_What is needed_. Could you give the data that follows again exactly, without its pictures?

○ ○ ○ ○ ○ ○ ○

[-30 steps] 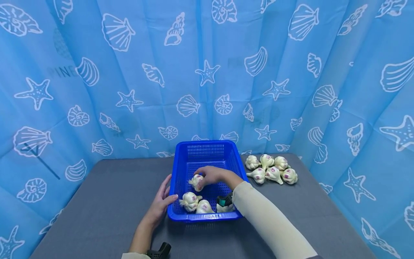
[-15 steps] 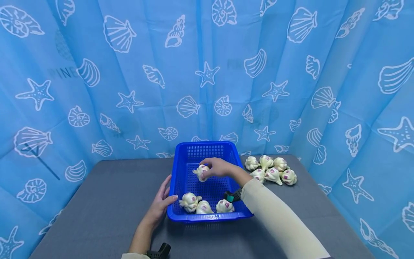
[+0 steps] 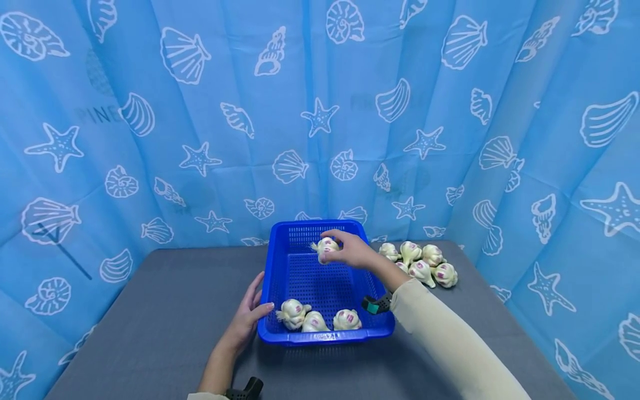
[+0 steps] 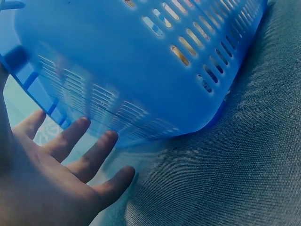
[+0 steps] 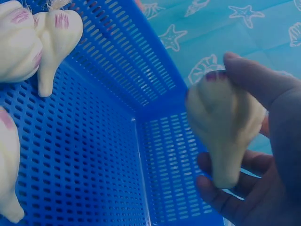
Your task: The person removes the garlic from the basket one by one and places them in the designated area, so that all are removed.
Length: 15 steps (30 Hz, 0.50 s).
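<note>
The right hand (image 3: 357,251) grips garlic (image 3: 327,250) over the basket (image 3: 360,334), open floor (image 3: 320,283) between it and three near-edge bulbs (image 3: 314,322). The left hand (image 3: 247,313), fingers spread, touches the rim (image 3: 268,261).

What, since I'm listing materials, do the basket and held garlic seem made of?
Basket: probably glossy moulded plastic, by its shiny rim and regular slots. Held garlic: smooth, satin, perhaps plastic imitation, since its purple patches look painted; possibly real.

A blue, shell-printed curtain (image 3: 320,161) hangs behind and beside a grey table (image 3: 190,311).
</note>
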Available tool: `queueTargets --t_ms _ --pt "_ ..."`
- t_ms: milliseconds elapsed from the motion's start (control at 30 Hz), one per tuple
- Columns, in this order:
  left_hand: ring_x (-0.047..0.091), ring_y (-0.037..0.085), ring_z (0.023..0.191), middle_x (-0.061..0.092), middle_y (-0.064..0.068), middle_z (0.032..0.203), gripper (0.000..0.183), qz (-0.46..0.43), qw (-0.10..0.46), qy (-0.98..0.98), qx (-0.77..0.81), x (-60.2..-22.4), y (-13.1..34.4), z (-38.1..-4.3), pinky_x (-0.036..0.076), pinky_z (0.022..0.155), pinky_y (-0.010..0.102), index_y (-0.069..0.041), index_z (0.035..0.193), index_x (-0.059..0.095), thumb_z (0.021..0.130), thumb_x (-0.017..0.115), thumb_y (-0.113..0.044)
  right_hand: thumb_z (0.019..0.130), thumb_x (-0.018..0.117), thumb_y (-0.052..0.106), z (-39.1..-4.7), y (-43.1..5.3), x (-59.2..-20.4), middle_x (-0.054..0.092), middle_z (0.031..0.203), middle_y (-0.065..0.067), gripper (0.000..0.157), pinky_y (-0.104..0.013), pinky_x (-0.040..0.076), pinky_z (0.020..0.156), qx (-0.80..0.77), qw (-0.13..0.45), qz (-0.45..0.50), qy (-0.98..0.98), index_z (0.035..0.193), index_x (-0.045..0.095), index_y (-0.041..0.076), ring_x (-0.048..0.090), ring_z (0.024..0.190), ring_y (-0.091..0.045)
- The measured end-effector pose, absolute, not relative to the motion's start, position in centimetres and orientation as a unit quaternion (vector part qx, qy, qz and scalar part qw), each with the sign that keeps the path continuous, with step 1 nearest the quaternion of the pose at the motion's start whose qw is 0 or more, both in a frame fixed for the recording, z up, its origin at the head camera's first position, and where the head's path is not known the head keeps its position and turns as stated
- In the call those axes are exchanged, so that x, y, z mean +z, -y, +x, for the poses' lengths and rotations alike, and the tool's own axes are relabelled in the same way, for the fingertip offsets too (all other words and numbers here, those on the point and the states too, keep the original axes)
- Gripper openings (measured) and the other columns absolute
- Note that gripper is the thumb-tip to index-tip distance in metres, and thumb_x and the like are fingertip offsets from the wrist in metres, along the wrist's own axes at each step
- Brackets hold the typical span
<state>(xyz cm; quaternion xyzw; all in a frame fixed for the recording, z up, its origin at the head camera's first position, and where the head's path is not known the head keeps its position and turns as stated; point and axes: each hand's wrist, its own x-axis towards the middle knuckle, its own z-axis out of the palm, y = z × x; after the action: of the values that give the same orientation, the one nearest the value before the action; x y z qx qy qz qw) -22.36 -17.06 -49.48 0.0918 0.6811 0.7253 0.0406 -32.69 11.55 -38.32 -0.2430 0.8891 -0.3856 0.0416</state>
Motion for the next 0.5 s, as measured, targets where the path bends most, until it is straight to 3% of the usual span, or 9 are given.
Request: queueTargets --t_ms 500 --pt "0.034 0.041 0.136 0.029 0.017 0.155 0.076 0.093 0.042 -0.680 0.726 -49.6 17.2 -22.4 0.027 0.107 0.062 -0.026 0.156 0.014 0.095 0.059 -0.019 0.082 0.079 0.024 -32.1 -14.4 -37.8 0.060 0.105 -0.012 0.056 -0.033 0.051 0.064 -0.453 -0.045 -0.220 -0.863 0.130 0.056 0.007 0.059 0.080 -0.021"
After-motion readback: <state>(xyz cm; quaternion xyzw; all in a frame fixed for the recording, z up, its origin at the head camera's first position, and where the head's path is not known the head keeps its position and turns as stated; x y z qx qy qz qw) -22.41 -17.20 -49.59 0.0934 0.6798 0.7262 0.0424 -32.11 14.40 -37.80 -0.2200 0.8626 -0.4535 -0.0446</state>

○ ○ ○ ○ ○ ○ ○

_Written response_.
[-30 steps] 
[-15 steps] 
[+0 steps] 
[+0 steps] 
[+0 steps] 
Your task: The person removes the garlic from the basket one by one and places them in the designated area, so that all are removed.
Length: 15 steps (30 Hz, 0.50 s).
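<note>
The right hand (image 3: 357,251) grips garlic (image 3: 327,250) over the basket (image 3: 360,334), open floor (image 3: 320,283) between it and three near-edge bulbs (image 3: 314,322). The left hand (image 3: 247,313), fingers spread, touches the rim (image 3: 268,261).

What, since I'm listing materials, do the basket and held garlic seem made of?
Basket: probably glossy moulded plastic, by its shiny rim and regular slots. Held garlic: smooth, satin, perhaps plastic imitation, since its purple patches look painted; possibly real.

A blue, shell-printed curtain (image 3: 320,161) hangs behind and beside a grey table (image 3: 190,311).
</note>
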Available tool: `queueTargets --t_ms _ --pt "_ ..."`
- t_ms: milliseconds elapsed from the motion's start (control at 30 Hz), one per tuple
- Columns, in this order:
  left_hand: ring_x (-0.047..0.091), ring_y (-0.037..0.085), ring_z (0.023..0.191), middle_x (-0.061..0.092), middle_y (-0.064..0.068), middle_z (0.032..0.203), gripper (0.000..0.183), qz (-0.46..0.43), qw (-0.10..0.46), qy (-0.98..0.98), qx (-0.77..0.81), x (-60.2..-22.4), y (-13.1..34.4), z (-38.1..-4.3), pinky_x (-0.036..0.076), pinky_z (0.022..0.155), pinky_y (-0.010..0.102), index_y (-0.069..0.041), index_z (0.035..0.193), index_x (-0.059..0.095), thumb_z (0.021..0.130), thumb_x (-0.017..0.115), thumb_y (-0.113..0.044)
  right_hand: thumb_z (0.019..0.130), thumb_x (-0.018..0.117), thumb_y (-0.052..0.106), z (-39.1..-4.7), y (-43.1..5.3), x (-59.2..-20.4), middle_x (-0.054..0.092), middle_z (0.031..0.203), middle_y (-0.065..0.067), gripper (0.000..0.157), pinky_y (-0.104..0.013), pinky_x (-0.040..0.076), pinky_z (0.020..0.156), qx (-0.80..0.77), qw (-0.13..0.45), qz (-0.45..0.50), qy (-0.98..0.98), index_z (0.035..0.193), index_x (-0.045..0.095), index_y (-0.041..0.076), ring_x (-0.048..0.090), ring_z (0.024..0.190), ring_y (-0.091..0.045)
- The measured end-effector pose, absolute, not relative to the motion's start, position in centimetres and orientation as a unit quaternion (vector part qx, qy, qz and scalar part qw), each with the sign that keeps the path continuous, with step 1 nearest the quaternion of the pose at the motion's start whose qw is 0 or more, both in a frame fixed for the recording, z up, its origin at the head camera's first position, and where the head's path is not known the head keeps its position and turns as stated
- In the call those axes are exchanged, so that x, y, z mean +z, -y, +x, for the poses' lengths and rotations alike, and the tool's own axes are relabelled in the same way, for the fingertip offsets too (all other words and numbers here, those on the point and the states too, keep the original axes)
- Gripper openings (measured) and the other columns absolute
- Note that gripper is the thumb-tip to index-tip distance in metres, and thumb_x and the like are fingertip offsets from the wrist in metres, along the wrist's own axes at each step
- Brackets hold the typical span
<state>(xyz cm; quaternion xyzw; all in a frame fixed for the recording, z up, its origin at the head camera's first position, and where the head's path is not known the head keeps its position and turns as stated; point and axes: each hand's wrist, its own x-axis towards the middle knuckle, its own z-axis out of the palm, y = z × x; after the action: of the values that give the same orientation, the one nearest the value before the action; x y z qx qy qz qw) -22.36 -17.06 -49.48 0.0918 0.6811 0.7253 0.0406 -32.69 11.55 -38.32 -0.2430 0.8891 -0.3856 0.0416</state>
Motion for the next 0.5 s, as measured, targets where the path bends most, until it is straight to 3% of the usual span, or 9 are given.
Request: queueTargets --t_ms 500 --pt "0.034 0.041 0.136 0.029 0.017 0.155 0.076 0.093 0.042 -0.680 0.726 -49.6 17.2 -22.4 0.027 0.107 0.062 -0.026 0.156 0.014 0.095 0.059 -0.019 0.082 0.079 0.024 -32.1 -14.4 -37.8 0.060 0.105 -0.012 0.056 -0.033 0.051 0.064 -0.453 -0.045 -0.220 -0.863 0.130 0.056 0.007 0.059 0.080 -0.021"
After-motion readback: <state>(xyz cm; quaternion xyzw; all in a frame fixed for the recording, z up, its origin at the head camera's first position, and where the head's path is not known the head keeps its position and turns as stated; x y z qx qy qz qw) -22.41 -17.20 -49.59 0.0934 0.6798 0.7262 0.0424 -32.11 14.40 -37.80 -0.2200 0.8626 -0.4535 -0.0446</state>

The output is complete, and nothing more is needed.